**Task requirements**
When the line containing "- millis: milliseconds" appears in the entries below, begin printing there and stop after the line containing "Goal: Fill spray"; print each of those lines exactly and no other line.

**Input data**
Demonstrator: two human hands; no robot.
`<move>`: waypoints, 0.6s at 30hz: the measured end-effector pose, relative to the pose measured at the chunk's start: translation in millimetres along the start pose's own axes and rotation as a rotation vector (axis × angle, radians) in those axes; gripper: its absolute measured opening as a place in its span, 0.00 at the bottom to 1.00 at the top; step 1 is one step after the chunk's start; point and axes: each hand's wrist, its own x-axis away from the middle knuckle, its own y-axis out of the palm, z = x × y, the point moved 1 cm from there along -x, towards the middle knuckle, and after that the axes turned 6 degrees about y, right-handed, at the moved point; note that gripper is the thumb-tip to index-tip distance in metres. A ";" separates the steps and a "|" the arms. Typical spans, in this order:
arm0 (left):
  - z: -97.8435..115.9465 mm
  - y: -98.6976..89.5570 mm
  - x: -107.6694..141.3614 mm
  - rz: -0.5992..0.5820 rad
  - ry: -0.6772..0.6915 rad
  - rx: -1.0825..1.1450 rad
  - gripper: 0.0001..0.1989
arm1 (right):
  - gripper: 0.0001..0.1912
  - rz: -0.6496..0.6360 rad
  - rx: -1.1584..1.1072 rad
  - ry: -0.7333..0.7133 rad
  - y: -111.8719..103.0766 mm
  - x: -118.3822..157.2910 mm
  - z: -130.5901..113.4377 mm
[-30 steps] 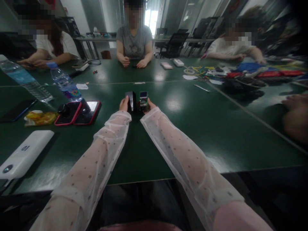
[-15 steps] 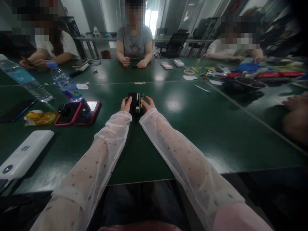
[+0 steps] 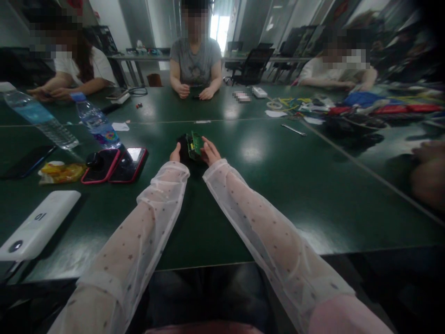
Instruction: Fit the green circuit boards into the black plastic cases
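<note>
Above the green table, my left hand [image 3: 175, 152] grips a black boxy housing [image 3: 182, 144] from its left side, thumb on top. A green circuit board [image 3: 195, 144] with a small yellow part is at the housing's right side, its flat face tilted up toward me. My right hand [image 3: 211, 151] has its fingers bent against the right edge of the board. Its lower fingers are hidden behind the device. Both forearms wear sheer white sleeves with dark star dots.
On the left are two water bottles [image 3: 99, 123], phones with pink-red edges [image 3: 128, 166], a yellow packet [image 3: 62, 172] and a white power bank [image 3: 41, 225]. A wrench-like metal tool [image 3: 294, 129] lies right of centre, before piled cables [image 3: 361, 104]. Several people sit around the table [image 3: 278, 185].
The device has turned in my hands: the board stood edge-on before, and its green face now shows. My right fingers have shifted along the board, and my left hand has moved slightly left.
</note>
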 end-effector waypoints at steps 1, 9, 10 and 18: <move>2.9 -1.0 1.3 0.030 -0.039 0.066 0.24 | 0.22 -0.017 0.001 0.021 0.7 1.3 -1.2; 17.2 0.9 15.9 0.056 -0.180 0.265 0.23 | 0.15 -0.035 -0.051 0.109 2.6 8.4 -11.3; 17.8 4.0 19.0 0.090 -0.166 0.236 0.22 | 0.14 -0.031 -0.066 0.129 2.3 8.1 -12.8; 22.7 16.7 35.0 0.146 -0.155 0.217 0.16 | 0.12 -0.022 -0.184 0.244 -3.1 4.7 -17.7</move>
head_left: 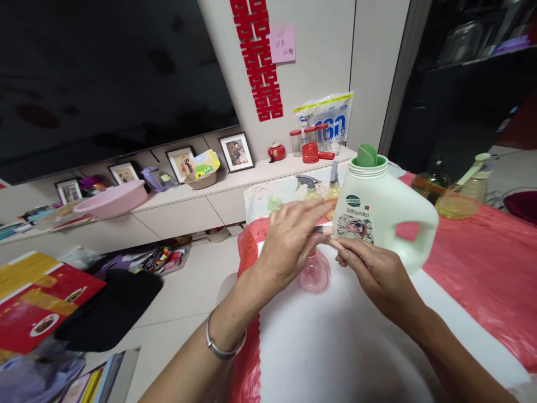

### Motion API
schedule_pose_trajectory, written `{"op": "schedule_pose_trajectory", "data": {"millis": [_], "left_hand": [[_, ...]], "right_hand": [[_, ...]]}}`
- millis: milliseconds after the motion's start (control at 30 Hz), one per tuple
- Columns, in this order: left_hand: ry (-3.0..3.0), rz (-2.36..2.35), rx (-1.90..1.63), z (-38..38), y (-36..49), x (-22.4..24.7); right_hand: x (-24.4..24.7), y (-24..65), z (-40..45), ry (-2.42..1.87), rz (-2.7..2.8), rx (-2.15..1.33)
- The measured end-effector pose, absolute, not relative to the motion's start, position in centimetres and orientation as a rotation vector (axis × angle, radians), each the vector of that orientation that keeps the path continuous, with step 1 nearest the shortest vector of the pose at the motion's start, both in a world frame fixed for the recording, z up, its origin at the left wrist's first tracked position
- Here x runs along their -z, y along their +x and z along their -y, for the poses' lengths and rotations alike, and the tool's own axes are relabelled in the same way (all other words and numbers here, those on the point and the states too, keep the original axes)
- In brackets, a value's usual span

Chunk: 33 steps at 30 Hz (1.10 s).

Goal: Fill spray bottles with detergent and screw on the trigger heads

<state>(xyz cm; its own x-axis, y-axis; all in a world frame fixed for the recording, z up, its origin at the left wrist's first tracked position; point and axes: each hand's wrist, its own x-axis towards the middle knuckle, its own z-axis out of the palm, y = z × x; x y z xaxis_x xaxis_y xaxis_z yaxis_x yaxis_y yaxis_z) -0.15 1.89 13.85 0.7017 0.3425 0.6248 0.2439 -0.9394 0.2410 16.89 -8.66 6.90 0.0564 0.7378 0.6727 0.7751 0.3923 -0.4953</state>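
Observation:
My left hand (289, 232), a silver bangle on its wrist, reaches over a small pink see-through bottle (314, 274) on the white cloth. Its fingers are long and close together, and its thumb lies below. Between them shows a small grey and pinkish piece (325, 229) that I cannot make out; whether it joins the bottle is hidden. My right hand (373, 266) is closed, with a thin tan stick-like thing (336, 243) at its fingertips, close to the left thumb. Just behind that hand stands a large pale green jug (406, 207) with a green spout in its mouth.
Two spray bottles with grey heads (333, 184) stand behind my left hand. Clear bottles with yellow liquid (461, 196) are at the right on the red cover (474, 263). Lidded jars (296, 144), picture frames (236, 152) and a pink basin (113, 198) line the shelf.

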Motion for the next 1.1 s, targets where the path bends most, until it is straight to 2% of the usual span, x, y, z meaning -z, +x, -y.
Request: {"op": "schedule_pose_trajectory", "data": {"millis": [100, 267, 433, 1100], "left_hand": [[2.274, -0.663, -1.361, -1.9, -1.1, -11.7], [1.607, -0.749, -1.16, -1.4, -1.9, -7.6], [1.546, -0.643, -0.991, -0.1, -1.2, -6.9], [1.466, -0.609, -1.058, -1.4, -0.2, -6.7]], "right_hand": [[-6.9, 17.0, 8.7, -1.388, 1.655, -0.006], [-6.7, 17.1, 8.6, -1.401, 1.611, -0.077], [-6.5, 16.8, 8.4, -1.376, 1.577, -0.041], [-6.4, 16.8, 8.5, -1.575, 1.562, -0.318]]}}
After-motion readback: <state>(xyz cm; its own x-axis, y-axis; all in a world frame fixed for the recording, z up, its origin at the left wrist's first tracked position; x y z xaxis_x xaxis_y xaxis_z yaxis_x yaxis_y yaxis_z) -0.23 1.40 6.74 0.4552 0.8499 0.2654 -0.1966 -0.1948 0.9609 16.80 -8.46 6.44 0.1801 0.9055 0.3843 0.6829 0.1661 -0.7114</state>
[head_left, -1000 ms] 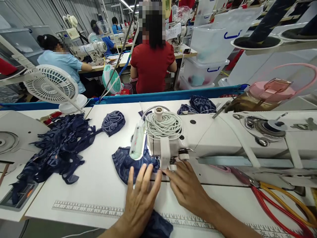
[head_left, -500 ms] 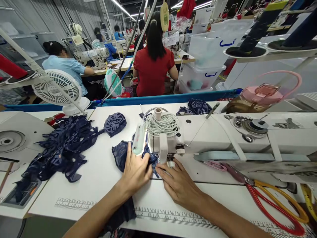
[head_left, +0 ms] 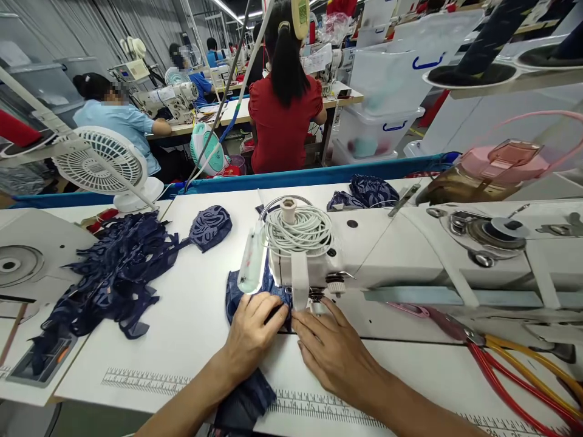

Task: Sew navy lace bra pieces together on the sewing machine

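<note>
A dark navy fabric piece point(head_left: 234, 297) lies under the head of a white sewing machine point(head_left: 355, 243); another part of it hangs toward the table's front edge. My left hand point(head_left: 252, 334) is closed on this fabric just left of the needle area, fingers curled and pressed down. Close beside it, my right hand point(head_left: 334, 355) has its fingertips together at the fabric's right edge, by the presser foot. The forefinger reaches up toward the machine's needle bar. The needle itself and the seam are hidden behind the machine head and my fingers.
A heap of navy fabric strips point(head_left: 122, 267) lies left, joined to a patterned cup piece point(head_left: 210, 227). More patterned pieces point(head_left: 373, 191) sit behind the machine. Scissors with red and yellow handles point(head_left: 483, 340) lie right. A white fan point(head_left: 100, 161) stands back left; co-workers sit beyond.
The fabric under my left hand has shifted right and gone farther under the machine head. My left hand has drawn slightly nearer to me, its fingers more curled. The view has tilted slightly.
</note>
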A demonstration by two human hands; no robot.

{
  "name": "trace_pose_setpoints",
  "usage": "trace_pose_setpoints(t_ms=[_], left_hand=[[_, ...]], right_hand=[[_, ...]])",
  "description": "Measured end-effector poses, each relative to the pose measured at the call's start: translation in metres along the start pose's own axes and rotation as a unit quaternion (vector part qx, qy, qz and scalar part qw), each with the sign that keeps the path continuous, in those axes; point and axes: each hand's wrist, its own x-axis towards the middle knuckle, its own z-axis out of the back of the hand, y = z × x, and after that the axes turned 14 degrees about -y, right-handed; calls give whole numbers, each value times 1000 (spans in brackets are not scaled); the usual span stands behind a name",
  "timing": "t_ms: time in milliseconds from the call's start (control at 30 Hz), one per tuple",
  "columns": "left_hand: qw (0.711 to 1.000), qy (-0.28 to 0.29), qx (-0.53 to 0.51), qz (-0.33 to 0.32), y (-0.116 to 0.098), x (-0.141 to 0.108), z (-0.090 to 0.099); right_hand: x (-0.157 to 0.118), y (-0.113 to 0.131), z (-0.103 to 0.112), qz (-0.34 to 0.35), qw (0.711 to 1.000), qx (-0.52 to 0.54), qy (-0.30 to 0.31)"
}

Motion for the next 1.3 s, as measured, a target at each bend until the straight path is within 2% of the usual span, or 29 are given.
trace_pose_setpoints(t_ms=[167, 433, 600, 700, 800, 967, 1167, 1300], left_hand=[[999, -2, 32, -41, -5, 5, -2], [997, 47, -21, -56, 21, 11, -12], [996, 89, -5, 33, 5, 14, -10], [995, 69, -31, 65, 0, 12, -7], [990, 50, -78, 107, 3, 11, -5], [996, 75, -30, 39, 6, 9, -9], [999, 50, -13, -3, 4, 8, -10], [999, 22, 11, -24, 4, 11, -12]], right_hand=[[0, 1, 1, -20, 1000, 7, -2], [4, -2, -2, -38, 999, -6, 18], [4, -1, -1, -49, 999, 13, 14], [3, 0, 0, -50, 998, 19, 19], [4, 1, -1, -40, 999, 11, 12], [4, 2, -1, -25, 1000, 0, -3], [3, 1, -2, -22, 999, 9, -22], [3, 0, -3, -26, 1000, -2, -12]])
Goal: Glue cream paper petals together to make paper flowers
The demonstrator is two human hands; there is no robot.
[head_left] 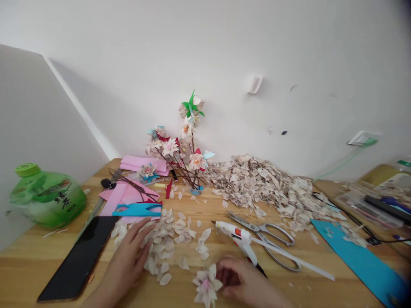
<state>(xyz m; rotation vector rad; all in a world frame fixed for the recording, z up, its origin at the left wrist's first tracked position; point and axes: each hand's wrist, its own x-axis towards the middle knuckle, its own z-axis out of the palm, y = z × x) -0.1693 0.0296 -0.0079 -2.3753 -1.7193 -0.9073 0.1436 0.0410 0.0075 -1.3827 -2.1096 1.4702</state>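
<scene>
Left hand (130,252): lower left of centre, over the left edge of the loose petals; grip released, fingers loosely bent, with a gap between thumb and forefinger.

Right hand (237,277): lower centre, right of the flower; fingers curled in at its right edge. Whether the grip is clenched on a petal cannot be told.

Flower (206,284), one: bottom centre of the frame, face up; pale pointed petals, pink centre.

Loose petals (165,244), many: centre to lower centre, scattered and overlapping on the wooden table (180,297); a small cluster lies just above the flower.

Glue gun (236,235), white: right of centre, nozzle to the left, a white stick running from its rear toward the lower right.

Scissors (272,239), metal: right of centre, partly beneath the gun and its stick, handles spread.

Flower stems (183,160), group: upper centre, standing against the wall, dark stems bearing pale blossoms with red, blue and green pieces.

Petal heap (257,184), large, dry, pale: right of centre, along the wall.

Blue sheet (356,261): lower right.

Pink sheets (117,196) and blue cut strip (136,209): left of centre; dark twigs lie on the pink.

Phone (78,259), screen dark: lower left.

Green bottle (48,196), bulbous, capped: left edge region.
</scene>
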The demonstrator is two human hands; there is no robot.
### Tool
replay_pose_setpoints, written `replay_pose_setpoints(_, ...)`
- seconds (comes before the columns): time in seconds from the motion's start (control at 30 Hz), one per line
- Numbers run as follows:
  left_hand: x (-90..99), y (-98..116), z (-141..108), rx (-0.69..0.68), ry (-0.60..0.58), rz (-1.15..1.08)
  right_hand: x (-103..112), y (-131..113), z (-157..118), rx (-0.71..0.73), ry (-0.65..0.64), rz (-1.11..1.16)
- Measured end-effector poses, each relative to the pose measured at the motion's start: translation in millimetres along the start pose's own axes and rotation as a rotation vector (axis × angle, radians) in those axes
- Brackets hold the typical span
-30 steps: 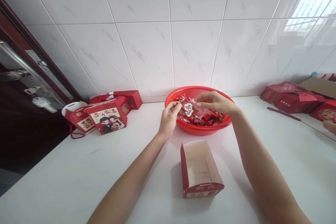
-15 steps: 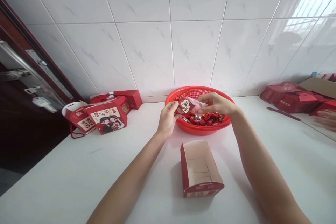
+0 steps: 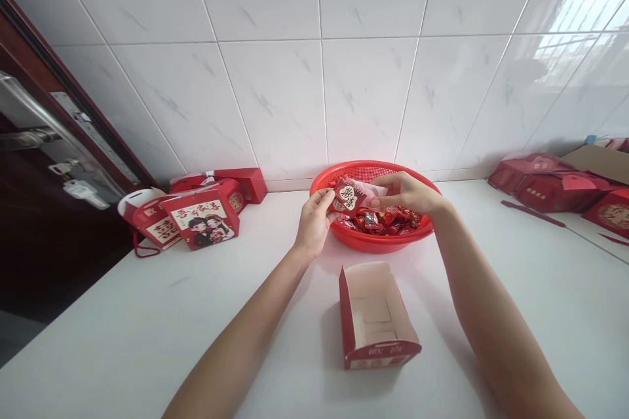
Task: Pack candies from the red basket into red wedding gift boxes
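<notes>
My left hand (image 3: 316,217) pinches a small red candy packet (image 3: 346,197) with a cream heart-shaped label, held above the near left part of a red plastic basket (image 3: 373,245). My right hand (image 3: 405,194) is closed at the right, thumb and fingers on a pale pink packet (image 3: 369,191) that is partly hidden behind the red one. Several red wrapped candies (image 3: 383,219) lie in the basket below both hands. Nearer me, between my forearms, an open red carton box (image 3: 376,314) stands on the white table with its cream inside showing and nothing in it.
At the left are several red gift boxes (image 3: 204,219), one with a cartoon couple. More red boxes (image 3: 543,183) and a dark red strip (image 3: 533,213) lie at the right. A tiled wall (image 3: 275,105) closes off the back; a door with keys (image 3: 81,190) is far left.
The red packet has turned slightly in my fingers, and both hands stay nearly in place. Another person's hand at the right edge has gone out of view.
</notes>
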State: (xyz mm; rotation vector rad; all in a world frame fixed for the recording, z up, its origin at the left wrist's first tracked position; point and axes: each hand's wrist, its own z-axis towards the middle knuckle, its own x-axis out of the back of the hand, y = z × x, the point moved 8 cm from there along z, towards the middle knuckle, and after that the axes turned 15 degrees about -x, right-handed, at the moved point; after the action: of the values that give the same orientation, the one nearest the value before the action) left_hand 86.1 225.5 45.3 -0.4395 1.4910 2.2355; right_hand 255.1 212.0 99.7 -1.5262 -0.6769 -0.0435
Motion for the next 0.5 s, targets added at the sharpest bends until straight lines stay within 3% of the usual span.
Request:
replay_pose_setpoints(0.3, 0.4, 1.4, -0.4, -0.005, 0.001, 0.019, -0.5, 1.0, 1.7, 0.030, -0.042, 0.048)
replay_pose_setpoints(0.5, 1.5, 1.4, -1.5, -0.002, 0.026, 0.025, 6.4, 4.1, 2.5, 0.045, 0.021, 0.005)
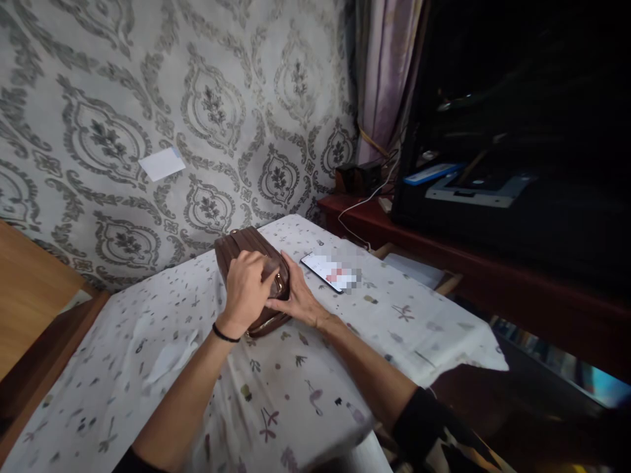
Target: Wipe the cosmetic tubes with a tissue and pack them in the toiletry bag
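A brown bag (255,242) with ribbed sides and a gold zipper lies on the cloth-covered table (296,368). My left hand (247,287), with a black band at the wrist, is over the bag with its fingers bent near a gold metal fitting; what its fingertips pinch is too small to make out. Gripping the bag's right end is my right hand (298,293), thumb on the near side and fingers on the far side. Right of the bag lies a phone (328,270) with a lit screen.
A crumpled white cloth or wrapper (172,355) lies on the left of the table. Patterned wallpaper rises behind. At the right stand a dark red desk (355,211) with a white cable (365,203) and a large black screen (517,131).
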The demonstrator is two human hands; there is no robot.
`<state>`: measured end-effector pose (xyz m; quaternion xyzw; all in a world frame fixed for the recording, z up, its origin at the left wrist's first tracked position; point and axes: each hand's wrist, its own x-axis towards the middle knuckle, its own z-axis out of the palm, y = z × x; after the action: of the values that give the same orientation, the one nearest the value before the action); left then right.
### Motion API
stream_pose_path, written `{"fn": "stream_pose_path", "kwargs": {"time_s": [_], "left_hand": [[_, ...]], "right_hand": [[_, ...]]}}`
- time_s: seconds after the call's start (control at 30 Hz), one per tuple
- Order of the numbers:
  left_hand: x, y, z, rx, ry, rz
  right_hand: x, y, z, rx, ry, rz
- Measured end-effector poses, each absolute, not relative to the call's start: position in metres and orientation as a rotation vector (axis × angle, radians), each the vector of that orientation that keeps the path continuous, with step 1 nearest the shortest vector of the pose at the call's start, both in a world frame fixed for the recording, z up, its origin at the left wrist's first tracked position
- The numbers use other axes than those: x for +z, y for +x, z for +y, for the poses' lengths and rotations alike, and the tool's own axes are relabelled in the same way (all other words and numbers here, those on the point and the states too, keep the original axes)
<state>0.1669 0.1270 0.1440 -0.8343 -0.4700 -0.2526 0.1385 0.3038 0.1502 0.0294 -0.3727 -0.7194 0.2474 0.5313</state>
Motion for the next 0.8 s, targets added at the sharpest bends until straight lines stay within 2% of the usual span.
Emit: {"fn": "stream_pose_path", "kwargs": {"time_s": [0.23, 0.8], "left_hand": [[0.141, 0.163, 0.137, -0.95, -2.436, -1.44], [0.134, 0.162, 0.131, -1.087, -2.464, -1.324]], "right_hand": [[0.033, 0.318, 0.151, 0.695, -0.789, -1.792], [0.023, 0.308, 0.158, 0.525, -0.849, -1.712]]}}
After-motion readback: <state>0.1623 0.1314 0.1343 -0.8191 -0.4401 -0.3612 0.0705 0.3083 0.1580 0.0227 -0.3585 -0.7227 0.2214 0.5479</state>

**Reply**
- millis: milliseconds after the motion's start (control at 30 Hz), one per tuple
- Columns, in this order: left_hand: ry (-3.0..3.0), rz (-2.36..2.35), rx (-1.90..1.63), z (-38..38), y (-36..49), x (-22.4..24.7); right_hand: x (-24.4..24.7), y (-24..65), z (-40..45), ry (-2.42..1.87), rz (-2.7..2.8), rx (-2.15..1.33)
- The measured end-effector pose, absolute, not relative to the motion's start, position in centimetres and orientation as a rotation vector (axis × angle, radians), each the vector of that orientation that keeps the path continuous, with step 1 nearest the shortest vector of the pose at the motion's start, both in a world frame fixed for the recording, z up, its origin at the left wrist's first tracked position
- Here x runs along their -z, y along their +x and z along their -y, for the poses' lengths and rotations alike, and the tool's own axes are relabelled in the same way (all other words and numbers here, those on the point and the states too, keep the original axes)
- In brackets, a value's usual span

Chunk: 33 steps at 30 Hz (1.10 s).

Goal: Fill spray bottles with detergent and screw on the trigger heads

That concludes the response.